Your reply should be one number: how many lines of the material contain the word "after".

[[ The data open ]]

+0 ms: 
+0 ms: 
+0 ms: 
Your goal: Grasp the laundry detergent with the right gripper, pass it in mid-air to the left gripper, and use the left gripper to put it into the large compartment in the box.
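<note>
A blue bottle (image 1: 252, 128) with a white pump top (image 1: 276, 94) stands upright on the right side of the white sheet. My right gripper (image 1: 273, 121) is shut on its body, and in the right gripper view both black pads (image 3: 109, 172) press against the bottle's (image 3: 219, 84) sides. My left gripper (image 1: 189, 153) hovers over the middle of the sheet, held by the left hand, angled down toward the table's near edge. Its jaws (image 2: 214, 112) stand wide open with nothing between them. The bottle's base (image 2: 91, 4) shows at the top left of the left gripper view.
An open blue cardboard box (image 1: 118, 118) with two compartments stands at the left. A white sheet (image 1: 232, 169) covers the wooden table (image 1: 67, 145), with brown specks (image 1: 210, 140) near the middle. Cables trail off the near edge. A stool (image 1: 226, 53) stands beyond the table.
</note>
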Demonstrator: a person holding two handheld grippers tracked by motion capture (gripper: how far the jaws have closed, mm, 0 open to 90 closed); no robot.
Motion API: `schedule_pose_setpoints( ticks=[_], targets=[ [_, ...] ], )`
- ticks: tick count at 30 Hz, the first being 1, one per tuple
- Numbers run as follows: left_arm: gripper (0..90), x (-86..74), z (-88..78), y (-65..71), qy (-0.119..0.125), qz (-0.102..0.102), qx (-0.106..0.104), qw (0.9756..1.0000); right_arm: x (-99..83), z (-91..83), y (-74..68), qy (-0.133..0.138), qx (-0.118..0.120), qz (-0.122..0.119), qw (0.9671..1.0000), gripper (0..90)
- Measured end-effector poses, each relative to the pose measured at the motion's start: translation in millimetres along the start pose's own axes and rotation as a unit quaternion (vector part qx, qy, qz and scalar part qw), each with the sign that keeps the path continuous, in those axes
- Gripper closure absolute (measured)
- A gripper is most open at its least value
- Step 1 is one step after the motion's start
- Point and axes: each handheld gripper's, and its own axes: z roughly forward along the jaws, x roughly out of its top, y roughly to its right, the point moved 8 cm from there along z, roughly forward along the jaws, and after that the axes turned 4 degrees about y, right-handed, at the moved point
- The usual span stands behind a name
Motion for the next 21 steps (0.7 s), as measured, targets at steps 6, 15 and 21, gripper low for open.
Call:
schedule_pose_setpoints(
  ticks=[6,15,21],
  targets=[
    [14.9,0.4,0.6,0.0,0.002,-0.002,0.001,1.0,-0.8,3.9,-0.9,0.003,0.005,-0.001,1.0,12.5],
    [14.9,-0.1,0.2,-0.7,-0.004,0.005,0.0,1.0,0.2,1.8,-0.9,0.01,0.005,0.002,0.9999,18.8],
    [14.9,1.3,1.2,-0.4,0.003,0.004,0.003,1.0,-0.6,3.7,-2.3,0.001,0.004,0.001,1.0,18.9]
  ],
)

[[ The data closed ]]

» Solved problem:
2